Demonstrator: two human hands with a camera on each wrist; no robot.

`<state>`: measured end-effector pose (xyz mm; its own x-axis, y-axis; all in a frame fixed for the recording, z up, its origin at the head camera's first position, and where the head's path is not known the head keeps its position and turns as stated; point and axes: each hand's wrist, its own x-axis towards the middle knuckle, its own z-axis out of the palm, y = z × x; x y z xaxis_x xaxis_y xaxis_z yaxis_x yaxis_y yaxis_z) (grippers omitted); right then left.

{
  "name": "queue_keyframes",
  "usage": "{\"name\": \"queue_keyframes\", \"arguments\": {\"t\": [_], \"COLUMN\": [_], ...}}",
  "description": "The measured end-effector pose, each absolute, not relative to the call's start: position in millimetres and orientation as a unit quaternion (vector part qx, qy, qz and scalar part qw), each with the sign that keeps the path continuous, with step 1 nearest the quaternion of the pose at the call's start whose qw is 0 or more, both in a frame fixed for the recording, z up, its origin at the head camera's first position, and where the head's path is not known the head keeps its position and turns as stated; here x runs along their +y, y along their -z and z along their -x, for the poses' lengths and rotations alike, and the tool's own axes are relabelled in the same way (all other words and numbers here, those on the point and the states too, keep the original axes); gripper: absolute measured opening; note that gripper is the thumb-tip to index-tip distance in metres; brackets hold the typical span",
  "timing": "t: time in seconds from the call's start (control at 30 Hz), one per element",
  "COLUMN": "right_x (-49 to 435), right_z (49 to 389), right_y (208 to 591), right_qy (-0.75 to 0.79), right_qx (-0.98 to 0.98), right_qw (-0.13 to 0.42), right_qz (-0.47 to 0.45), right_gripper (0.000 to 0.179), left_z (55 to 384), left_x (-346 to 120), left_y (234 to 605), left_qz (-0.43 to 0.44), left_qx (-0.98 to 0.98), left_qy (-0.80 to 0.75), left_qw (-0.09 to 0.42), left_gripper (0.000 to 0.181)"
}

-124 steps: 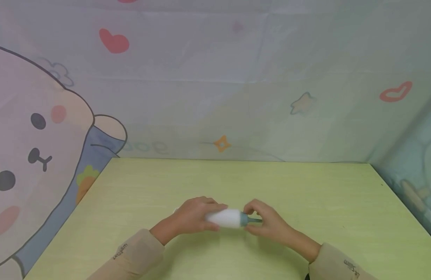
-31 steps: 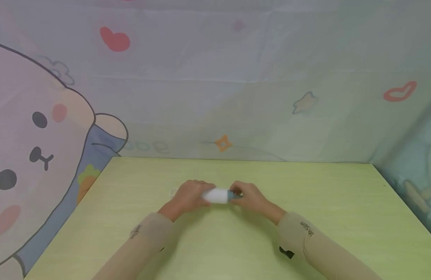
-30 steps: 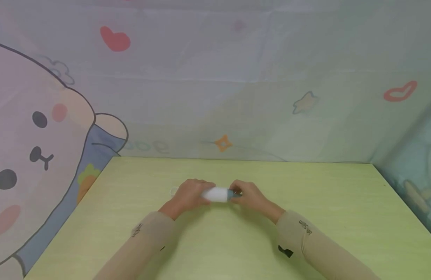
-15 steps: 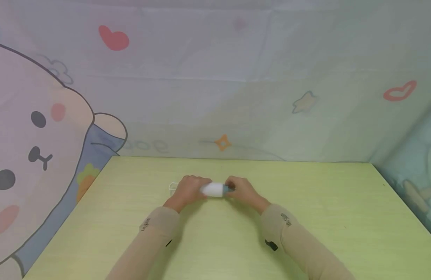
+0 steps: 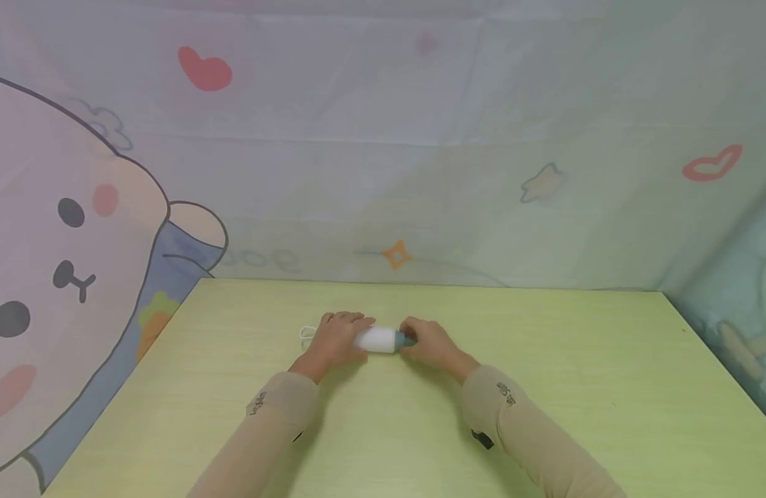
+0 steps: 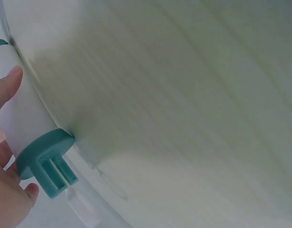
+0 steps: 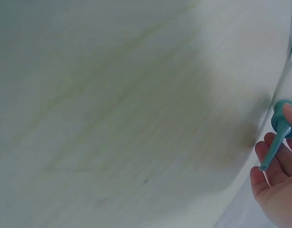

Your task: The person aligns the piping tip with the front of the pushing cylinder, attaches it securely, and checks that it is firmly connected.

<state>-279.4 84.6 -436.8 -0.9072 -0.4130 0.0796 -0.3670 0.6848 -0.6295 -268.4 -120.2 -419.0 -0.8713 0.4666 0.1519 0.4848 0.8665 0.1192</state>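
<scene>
A white bottle [image 5: 379, 339] lies sideways between the two hands, low over the table. My left hand [image 5: 336, 340] grips its body from the left. At the bottle's right end, the thumb and fingers of my right hand [image 5: 434, 344] hold the teal nozzle cap [image 5: 403, 339]. The right wrist view shows the thin teal spout [image 7: 273, 149] passing out between the thumb and the other fingers. In the left wrist view the other end has a teal base [image 6: 48, 148] with a slotted tab, and a pale strip [image 6: 83, 207] extends beyond it. Left of my left hand shows a white loop [image 5: 306, 333].
A pale yellow-green table [image 5: 383, 429] spreads under both arms. Behind it hangs a printed cloth [image 5: 358, 138] with a cartoon bear, hearts and stars. More cloth [image 5: 744, 277] borders the right side.
Since the earliest frame, both hands and the bottle have moved farther from the person and slightly left. The right hand stays at the nozzle cap. Over the last half second little has shifted.
</scene>
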Motion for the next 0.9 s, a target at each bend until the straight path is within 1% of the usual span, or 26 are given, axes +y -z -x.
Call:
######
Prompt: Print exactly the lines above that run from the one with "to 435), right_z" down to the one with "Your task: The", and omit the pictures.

Written answer:
  "COLUMN": "right_x (-49 to 435), right_z (49 to 389), right_y (208 to 591), right_qy (-0.75 to 0.79), right_qx (-0.98 to 0.98), right_qw (-0.13 to 0.42), right_qz (-0.47 to 0.45), right_gripper (0.000 to 0.179), left_z (55 to 384), left_x (-346 to 120), left_y (234 to 605), left_qz (-0.43 to 0.44), left_qx (-0.98 to 0.98), left_qy (-0.80 to 0.75), left_qw (-0.09 to 0.42), left_gripper (0.000 to 0.181)"
}

-124 steps: 
-31 steps: 
-30 steps: 
-15 steps: 
+0 steps: 
+0 steps: 
+0 steps: 

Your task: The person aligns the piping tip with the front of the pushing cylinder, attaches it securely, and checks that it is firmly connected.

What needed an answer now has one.